- [What you should do]
Using the records below, give again exactly the lines from the line that contains "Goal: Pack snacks" through the line that contains "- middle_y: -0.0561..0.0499", both ends included, and only those.
####
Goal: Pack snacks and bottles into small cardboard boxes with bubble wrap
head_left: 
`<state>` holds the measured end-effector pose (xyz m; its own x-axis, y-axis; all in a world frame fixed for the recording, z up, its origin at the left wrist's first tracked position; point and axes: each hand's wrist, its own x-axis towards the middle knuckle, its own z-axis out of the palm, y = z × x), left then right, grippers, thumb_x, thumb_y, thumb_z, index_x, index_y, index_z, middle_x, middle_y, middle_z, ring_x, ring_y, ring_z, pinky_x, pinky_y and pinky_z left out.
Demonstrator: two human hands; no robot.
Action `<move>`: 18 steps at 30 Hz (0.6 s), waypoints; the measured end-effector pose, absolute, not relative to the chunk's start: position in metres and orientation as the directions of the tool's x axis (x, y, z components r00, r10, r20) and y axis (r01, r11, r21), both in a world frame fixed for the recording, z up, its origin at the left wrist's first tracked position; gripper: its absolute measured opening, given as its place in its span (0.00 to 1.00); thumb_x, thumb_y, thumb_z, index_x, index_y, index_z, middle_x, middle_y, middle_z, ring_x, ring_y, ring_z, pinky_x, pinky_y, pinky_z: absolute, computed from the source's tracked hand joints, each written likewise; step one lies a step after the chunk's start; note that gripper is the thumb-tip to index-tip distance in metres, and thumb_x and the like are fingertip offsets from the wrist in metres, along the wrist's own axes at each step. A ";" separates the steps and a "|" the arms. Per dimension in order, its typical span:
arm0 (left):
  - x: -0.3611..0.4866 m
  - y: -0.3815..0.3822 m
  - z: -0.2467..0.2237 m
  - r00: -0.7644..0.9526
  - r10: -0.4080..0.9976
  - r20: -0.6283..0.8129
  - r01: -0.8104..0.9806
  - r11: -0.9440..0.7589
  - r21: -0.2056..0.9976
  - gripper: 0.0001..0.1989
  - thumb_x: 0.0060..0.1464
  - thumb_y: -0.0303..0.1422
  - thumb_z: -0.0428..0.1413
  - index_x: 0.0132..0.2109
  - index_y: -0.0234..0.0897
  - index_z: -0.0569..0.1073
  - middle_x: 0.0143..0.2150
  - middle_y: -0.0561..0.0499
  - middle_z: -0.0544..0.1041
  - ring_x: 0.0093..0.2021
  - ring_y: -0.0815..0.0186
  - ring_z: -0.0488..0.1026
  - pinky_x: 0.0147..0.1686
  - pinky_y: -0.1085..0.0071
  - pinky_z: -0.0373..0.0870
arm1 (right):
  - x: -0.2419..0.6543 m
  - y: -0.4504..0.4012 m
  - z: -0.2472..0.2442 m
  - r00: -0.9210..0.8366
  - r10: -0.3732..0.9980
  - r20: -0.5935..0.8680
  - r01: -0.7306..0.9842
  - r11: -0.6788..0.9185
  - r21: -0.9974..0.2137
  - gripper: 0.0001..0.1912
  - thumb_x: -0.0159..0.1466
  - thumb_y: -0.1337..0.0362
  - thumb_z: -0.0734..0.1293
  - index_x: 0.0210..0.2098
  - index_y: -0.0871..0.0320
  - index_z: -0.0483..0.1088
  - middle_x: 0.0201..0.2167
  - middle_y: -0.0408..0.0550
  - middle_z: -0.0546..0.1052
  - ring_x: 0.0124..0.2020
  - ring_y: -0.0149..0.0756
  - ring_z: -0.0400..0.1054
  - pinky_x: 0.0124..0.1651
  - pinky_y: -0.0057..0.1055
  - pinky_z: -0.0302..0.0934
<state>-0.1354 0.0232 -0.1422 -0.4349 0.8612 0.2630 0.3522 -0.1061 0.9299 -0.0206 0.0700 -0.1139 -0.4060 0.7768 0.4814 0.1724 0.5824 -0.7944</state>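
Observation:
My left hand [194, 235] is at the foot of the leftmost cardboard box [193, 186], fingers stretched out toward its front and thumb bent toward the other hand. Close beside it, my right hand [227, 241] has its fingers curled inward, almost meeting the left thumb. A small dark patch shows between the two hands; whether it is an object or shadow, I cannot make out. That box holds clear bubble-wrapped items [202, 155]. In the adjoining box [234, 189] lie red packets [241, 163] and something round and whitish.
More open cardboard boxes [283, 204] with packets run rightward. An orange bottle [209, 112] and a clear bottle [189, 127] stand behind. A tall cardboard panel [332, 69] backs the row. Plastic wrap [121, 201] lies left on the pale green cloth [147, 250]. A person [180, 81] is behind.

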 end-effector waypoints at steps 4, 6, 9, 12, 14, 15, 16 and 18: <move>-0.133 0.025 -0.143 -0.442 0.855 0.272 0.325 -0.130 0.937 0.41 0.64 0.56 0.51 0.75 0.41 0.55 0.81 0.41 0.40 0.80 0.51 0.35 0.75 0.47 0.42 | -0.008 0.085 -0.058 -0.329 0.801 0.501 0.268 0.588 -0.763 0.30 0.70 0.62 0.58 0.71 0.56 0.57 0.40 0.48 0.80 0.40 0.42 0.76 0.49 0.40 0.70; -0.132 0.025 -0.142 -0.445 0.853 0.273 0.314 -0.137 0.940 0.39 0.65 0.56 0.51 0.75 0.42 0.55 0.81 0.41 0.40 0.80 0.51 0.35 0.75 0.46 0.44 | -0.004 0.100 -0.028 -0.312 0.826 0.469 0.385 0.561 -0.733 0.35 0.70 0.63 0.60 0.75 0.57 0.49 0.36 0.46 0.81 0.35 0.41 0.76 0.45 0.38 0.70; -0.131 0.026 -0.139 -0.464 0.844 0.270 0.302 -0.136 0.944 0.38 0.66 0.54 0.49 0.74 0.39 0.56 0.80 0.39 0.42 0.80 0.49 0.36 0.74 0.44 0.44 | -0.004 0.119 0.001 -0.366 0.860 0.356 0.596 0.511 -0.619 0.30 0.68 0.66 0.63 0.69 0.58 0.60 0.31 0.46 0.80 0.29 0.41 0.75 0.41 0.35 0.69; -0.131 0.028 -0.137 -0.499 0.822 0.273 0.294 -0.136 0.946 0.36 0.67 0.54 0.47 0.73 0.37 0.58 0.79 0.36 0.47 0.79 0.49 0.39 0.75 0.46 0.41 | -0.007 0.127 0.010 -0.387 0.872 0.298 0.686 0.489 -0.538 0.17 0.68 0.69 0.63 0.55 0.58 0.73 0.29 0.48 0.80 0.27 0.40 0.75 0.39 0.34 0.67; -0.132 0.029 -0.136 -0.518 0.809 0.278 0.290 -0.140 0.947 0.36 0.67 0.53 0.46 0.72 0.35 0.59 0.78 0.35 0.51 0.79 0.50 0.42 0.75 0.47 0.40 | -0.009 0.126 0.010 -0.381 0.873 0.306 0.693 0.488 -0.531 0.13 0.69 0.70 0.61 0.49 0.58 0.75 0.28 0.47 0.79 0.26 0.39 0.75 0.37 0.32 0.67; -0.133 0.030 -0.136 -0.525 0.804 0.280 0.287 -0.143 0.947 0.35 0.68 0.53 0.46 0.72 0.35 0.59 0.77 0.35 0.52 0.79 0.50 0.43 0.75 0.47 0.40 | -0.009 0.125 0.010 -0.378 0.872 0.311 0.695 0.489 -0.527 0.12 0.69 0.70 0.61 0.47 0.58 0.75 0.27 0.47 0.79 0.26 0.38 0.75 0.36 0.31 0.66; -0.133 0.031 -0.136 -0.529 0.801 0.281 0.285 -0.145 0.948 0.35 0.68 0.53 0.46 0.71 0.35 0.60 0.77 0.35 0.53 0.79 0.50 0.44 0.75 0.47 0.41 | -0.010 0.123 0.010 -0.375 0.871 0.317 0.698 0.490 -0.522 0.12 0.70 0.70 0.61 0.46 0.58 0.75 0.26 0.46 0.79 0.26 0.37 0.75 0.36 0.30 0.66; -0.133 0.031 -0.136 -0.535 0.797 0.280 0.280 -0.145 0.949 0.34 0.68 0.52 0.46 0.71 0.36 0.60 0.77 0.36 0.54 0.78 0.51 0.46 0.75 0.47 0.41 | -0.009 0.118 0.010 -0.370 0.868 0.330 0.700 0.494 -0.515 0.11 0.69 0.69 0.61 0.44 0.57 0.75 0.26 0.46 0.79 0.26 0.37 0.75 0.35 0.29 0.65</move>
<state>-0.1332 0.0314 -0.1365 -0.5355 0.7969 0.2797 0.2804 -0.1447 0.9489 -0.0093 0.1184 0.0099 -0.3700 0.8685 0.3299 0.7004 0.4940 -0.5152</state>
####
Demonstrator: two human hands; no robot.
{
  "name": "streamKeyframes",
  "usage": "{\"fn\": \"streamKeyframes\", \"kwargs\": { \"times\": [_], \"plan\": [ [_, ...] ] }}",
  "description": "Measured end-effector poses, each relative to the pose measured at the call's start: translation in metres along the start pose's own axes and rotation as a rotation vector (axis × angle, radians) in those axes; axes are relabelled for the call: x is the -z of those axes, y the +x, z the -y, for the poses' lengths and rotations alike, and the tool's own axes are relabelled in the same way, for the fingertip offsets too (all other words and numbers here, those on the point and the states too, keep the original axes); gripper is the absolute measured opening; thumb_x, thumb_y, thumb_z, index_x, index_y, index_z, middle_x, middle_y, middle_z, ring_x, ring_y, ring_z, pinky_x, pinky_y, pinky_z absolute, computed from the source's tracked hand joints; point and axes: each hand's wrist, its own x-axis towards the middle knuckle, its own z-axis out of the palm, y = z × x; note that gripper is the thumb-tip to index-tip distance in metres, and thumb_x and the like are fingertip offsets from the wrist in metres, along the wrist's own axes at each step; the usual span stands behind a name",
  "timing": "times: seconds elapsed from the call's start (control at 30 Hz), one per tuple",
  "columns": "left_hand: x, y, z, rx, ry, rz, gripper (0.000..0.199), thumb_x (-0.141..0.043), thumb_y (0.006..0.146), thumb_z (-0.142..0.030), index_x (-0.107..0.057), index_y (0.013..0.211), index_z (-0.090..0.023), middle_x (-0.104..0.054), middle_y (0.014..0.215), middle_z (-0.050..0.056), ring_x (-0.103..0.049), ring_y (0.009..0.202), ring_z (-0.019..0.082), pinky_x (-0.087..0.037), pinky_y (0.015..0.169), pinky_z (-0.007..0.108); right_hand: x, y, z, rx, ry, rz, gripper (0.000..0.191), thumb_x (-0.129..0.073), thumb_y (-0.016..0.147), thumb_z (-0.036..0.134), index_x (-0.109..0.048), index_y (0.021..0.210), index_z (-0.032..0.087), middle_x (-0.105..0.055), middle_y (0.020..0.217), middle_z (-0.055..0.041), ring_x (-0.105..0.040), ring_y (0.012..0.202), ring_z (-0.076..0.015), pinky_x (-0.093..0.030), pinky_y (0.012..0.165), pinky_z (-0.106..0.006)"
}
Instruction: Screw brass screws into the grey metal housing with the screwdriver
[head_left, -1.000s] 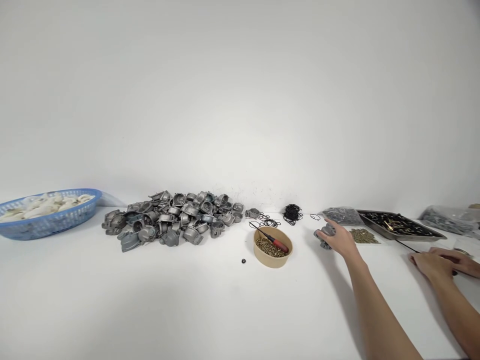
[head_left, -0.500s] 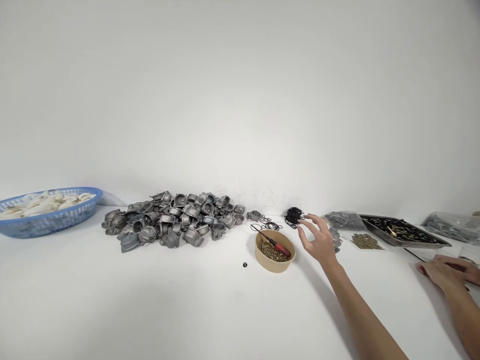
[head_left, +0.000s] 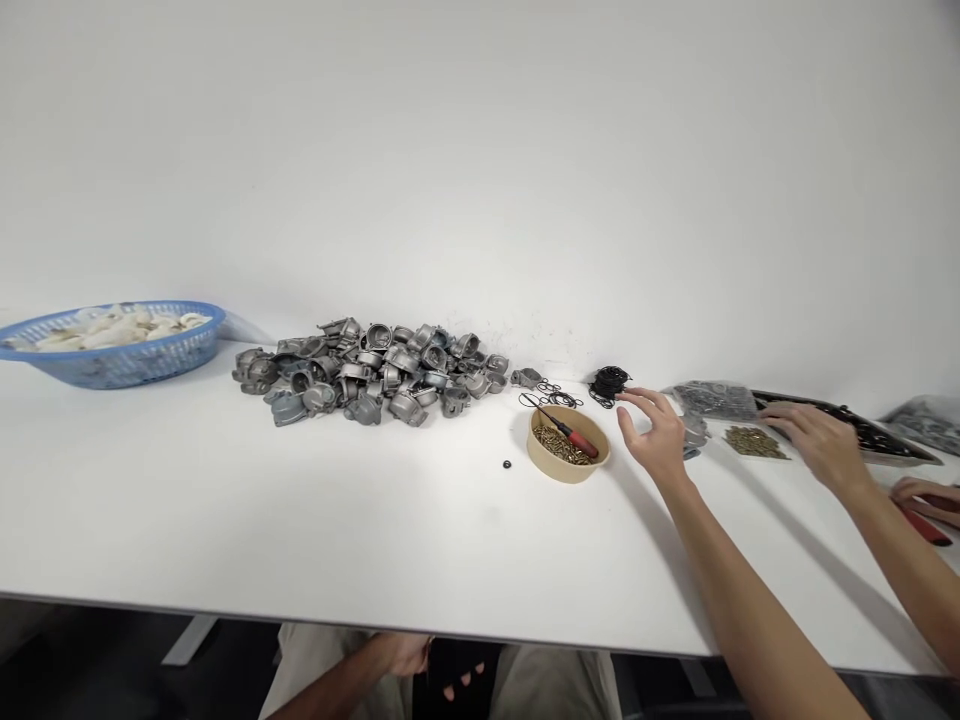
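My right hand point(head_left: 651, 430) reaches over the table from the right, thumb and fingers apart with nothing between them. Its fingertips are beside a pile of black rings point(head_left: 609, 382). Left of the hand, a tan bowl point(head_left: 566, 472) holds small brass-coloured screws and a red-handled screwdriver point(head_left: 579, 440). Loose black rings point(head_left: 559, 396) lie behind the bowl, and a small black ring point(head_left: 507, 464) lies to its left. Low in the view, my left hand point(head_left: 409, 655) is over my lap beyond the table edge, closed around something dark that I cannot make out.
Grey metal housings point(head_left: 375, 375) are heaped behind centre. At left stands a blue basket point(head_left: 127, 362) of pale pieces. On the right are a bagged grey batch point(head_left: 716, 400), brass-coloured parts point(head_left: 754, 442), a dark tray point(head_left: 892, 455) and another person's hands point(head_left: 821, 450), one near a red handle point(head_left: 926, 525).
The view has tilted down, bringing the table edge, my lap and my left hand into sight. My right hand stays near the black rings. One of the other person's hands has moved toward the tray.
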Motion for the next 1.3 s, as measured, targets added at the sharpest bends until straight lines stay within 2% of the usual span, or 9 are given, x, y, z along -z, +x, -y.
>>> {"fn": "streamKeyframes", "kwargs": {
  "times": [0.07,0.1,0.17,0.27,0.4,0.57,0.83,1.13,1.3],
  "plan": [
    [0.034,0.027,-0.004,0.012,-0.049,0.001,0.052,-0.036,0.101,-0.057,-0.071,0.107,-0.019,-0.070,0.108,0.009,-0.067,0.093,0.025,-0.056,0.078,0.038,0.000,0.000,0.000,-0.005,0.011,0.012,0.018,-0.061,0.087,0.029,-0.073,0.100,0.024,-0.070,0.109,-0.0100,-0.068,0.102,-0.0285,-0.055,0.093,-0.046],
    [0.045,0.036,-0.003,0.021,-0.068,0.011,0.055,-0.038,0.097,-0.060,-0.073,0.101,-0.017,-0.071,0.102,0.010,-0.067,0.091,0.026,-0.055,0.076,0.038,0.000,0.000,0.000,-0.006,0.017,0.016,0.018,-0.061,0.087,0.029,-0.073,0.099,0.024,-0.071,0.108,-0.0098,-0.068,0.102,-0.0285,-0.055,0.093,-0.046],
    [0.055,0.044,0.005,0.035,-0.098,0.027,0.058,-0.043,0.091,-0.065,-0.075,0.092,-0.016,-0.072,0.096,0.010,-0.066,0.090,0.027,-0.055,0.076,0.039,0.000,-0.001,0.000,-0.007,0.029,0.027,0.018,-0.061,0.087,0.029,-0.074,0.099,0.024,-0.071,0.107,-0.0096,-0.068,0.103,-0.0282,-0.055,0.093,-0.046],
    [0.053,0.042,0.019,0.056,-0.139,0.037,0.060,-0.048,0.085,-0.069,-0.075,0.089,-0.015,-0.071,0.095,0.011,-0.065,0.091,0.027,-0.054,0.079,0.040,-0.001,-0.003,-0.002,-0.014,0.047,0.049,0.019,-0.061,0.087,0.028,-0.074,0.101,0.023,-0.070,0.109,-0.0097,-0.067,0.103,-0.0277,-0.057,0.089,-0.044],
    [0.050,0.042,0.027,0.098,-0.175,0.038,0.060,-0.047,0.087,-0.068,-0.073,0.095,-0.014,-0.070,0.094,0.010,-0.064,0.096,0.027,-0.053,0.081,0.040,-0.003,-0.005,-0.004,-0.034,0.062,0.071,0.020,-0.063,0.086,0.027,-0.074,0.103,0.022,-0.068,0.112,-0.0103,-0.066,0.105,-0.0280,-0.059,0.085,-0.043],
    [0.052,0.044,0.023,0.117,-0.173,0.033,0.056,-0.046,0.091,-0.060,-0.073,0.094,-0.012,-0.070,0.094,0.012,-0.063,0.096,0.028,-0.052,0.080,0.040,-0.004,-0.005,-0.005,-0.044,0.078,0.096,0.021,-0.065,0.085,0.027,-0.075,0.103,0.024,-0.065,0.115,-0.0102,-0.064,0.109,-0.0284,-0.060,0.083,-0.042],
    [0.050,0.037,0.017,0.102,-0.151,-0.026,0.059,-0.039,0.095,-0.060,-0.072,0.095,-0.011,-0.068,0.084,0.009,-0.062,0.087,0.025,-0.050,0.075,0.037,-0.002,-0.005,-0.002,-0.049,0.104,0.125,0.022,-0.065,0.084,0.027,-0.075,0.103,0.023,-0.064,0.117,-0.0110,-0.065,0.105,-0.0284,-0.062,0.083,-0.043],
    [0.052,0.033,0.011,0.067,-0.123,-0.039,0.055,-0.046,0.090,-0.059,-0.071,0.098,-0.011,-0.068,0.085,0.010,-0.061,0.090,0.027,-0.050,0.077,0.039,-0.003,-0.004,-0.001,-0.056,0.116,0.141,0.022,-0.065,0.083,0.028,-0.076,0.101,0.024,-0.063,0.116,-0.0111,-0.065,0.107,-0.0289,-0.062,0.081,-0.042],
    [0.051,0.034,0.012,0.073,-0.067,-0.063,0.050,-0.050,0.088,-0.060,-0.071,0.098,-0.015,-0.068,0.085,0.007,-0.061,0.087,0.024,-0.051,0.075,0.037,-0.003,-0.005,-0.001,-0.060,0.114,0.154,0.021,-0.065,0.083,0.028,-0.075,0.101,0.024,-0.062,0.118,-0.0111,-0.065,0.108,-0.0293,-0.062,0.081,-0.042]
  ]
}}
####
- [Result of the exercise]
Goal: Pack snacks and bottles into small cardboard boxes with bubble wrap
head_left: 
`<state>` holds the measured end-effector pose (xyz m; its own x-axis, y-axis; all in a world frame fixed for the recording, z up, its origin at the left wrist's first tracked position; point and axes: each hand's wrist, its own x-axis towards the middle knuckle, its own z-axis out of the palm, y = z × x), left then right, grippers, thumb_x, thumb_y, thumb_z, index_x, index_y, index_z, middle_x, middle_y, middle_z, ring_x, ring_y, ring_z, pinky_x, pinky_y and pinky_z left out.
Demonstrator: two human hands; no robot.
Action `<move>`: 18 steps at 30 Hz (0.6 s), waypoints; the measured end-effector pose, absolute, not relative to the chunk's start: position in metres and orientation as the directions of the tool's x axis (x, y, z components r00, r10, r20) and y axis (r01, r11, r21), both in a world frame fixed for the recording, z up, its origin at the left wrist's first tracked position; gripper: its absolute measured opening, given as its place in its span (0.00 to 1.00); thumb_x, thumb_y, thumb_z, index_x, index_y, index_z, middle_x, middle_y, middle_z, ring_x, ring_y, ring_z, pinky_x, pinky_y, pinky_z: absolute, computed from the source's tracked hand joints, each written likewise; step one lies a step after the chunk's start; note that gripper is the thumb-tip to index-tip distance in metres, and thumb_x and the like are fingertip offsets from the wrist in metres, along the wrist's own axes at each step. A ";" separates the steps and a "|" the arms. Per dimension in order, its typical span:
arm0 (left):
  - x: -0.3611..0.4866 m
  - y: -0.3815..0.3822 m
  - z: -0.2467..0.2237 m
  - r00: -0.7644..0.9526
  - r10: -0.4080..0.9976
  - r20: -0.6283..0.8129
  - r01: -0.8104..0.9806
  - r11: -0.9440..0.7589
  - r21: -0.2056..0.9976
  - gripper: 0.0001..0.1989
  - thumb_x: 0.0060..0.1464
  - thumb_y: -0.0303..0.1422
  - thumb_z: -0.0428..0.1413
  - index_x: 0.0132..0.2109
  - index_y: -0.0234..0.0897
  - index_z: -0.0569..0.1073
  - middle_x: 0.0143..0.2150
  - middle_y: -0.0561..0.0499

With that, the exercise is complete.